#### [Work to be completed]
Would you write out the data below exactly, with every line intact?

#### [Data provided]
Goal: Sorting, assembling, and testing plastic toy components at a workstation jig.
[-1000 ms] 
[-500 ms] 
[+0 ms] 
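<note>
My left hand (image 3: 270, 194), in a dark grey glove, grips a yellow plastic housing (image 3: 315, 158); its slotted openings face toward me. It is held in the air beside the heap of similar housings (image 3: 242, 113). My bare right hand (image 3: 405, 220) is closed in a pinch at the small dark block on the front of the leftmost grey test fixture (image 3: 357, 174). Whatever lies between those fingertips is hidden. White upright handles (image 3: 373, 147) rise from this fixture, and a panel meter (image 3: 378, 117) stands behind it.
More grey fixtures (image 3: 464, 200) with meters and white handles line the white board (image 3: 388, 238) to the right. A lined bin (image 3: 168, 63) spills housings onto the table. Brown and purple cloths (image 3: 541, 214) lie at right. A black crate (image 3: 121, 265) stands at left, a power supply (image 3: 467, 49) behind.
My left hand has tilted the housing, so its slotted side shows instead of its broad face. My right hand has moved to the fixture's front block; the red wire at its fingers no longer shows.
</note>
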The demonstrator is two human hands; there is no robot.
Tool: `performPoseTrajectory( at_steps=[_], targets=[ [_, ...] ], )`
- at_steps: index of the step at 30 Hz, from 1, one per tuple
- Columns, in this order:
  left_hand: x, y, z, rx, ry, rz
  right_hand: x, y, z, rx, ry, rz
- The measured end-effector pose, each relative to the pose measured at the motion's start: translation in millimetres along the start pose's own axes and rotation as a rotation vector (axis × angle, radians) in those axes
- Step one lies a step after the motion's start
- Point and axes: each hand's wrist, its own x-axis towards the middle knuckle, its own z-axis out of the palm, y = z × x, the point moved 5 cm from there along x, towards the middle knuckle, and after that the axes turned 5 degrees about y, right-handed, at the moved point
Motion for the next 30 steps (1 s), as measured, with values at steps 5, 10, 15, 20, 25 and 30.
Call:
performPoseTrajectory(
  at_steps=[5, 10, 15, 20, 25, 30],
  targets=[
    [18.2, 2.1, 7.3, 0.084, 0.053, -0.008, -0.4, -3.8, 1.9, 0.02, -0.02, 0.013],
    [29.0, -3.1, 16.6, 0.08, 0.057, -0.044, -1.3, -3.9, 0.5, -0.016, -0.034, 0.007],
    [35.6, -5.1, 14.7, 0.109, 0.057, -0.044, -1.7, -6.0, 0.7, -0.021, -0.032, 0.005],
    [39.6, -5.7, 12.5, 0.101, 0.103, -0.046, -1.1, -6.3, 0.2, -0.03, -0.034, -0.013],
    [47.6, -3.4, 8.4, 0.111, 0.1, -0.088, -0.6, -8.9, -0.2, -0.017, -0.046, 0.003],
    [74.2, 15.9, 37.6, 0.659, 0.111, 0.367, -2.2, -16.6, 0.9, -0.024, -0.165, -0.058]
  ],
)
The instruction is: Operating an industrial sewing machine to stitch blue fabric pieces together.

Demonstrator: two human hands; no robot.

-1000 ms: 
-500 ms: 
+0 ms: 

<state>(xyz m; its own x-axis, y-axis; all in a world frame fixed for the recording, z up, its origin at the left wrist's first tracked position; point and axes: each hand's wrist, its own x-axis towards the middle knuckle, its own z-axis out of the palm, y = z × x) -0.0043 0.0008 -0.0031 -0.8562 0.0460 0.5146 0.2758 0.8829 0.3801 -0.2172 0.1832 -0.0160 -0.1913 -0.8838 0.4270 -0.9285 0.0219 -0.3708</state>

#### [Your solution]
Goal: Sorting, assembling, and testing plastic toy components at a workstation jig.
[-1000 ms] 
[-500 ms] 
[+0 ms] 
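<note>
My left hand (image 3: 270, 194), in a dark grey glove, grips a yellow plastic housing (image 3: 315, 158); its slotted openings face toward me. It is held in the air beside the heap of similar housings (image 3: 242, 113). My bare right hand (image 3: 405, 220) is closed in a pinch at the small dark block on the front of the leftmost grey test fixture (image 3: 357, 174). Whatever lies between those fingertips is hidden. White upright handles (image 3: 373, 147) rise from this fixture, and a panel meter (image 3: 378, 117) stands behind it.
More grey fixtures (image 3: 464, 200) with meters and white handles line the white board (image 3: 388, 238) to the right. A lined bin (image 3: 168, 63) spills housings onto the table. Brown and purple cloths (image 3: 541, 214) lie at right. A black crate (image 3: 121, 265) stands at left, a power supply (image 3: 467, 49) behind.
My left hand has tilted the housing, so its slotted side shows instead of its broad face. My right hand has moved to the fixture's front block; the red wire at its fingers no longer shows.
</note>
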The demonstrator is two human hands; there is no robot.
Tool: `performPoseTrajectory( at_steps=[_], targets=[ [_, ...] ], )`
- at_steps: index of the step at 30 Hz, from 1, one per tuple
- Columns, in this order:
  left_hand: x, y, z, rx, ry, rz
  right_hand: x, y, z, rx, ry, rz
- The measured end-effector pose, each relative to the pose measured at the motion's start: translation in millimetres along the start pose's own axes and rotation as a rotation vector (axis × angle, radians) in those axes
- Step one lies a step after the motion's start
- Point and axes: each hand's wrist, its own x-axis towards the middle knuckle, its own z-axis out of the palm, y = z × x, the point moved 5 cm from there along x, towards the middle knuckle, and after that the axes turned 5 degrees about y, right-handed, at the moved point
Motion for the next 30 steps (1 s), as measured, with values at steps 5, 10, 15, 20, 25 and 30.
Call:
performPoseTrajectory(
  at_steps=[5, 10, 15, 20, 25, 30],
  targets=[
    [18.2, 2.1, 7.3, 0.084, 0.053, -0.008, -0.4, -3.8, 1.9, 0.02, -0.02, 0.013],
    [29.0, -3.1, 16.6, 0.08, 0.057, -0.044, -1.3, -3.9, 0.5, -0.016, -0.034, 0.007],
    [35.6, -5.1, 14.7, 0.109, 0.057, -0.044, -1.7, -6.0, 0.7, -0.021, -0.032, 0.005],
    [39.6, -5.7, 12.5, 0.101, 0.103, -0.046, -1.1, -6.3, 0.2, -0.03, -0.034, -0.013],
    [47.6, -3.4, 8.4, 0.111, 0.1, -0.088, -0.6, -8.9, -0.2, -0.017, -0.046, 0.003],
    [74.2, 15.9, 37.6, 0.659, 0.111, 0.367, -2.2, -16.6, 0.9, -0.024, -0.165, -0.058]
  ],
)
The instruction is: Operating an industrial sewing machine to stitch blue fabric pieces together.

Demonstrator: two human hands; no robot.

-1000 ms: 
-500 ms: 
+0 ms: 

<state>(xyz m; its own x-axis, y-axis; all in a world frame fixed for the recording, z up, its origin at the left wrist's first tracked position; point and axes: each hand's wrist, its own x-axis towards the middle knuckle, its own z-axis out of the palm, y = z × x) -0.0043 0.0008 -0.0031 -0.8562 0.0460 0.5146 0.2758 0.8829 0.3801 -0.2172 0.1832 -0.0160 -0.1913 -0.8838 0.4270 -0.9285 0.0219 -0.3708</state>

The exercise closes with this answer.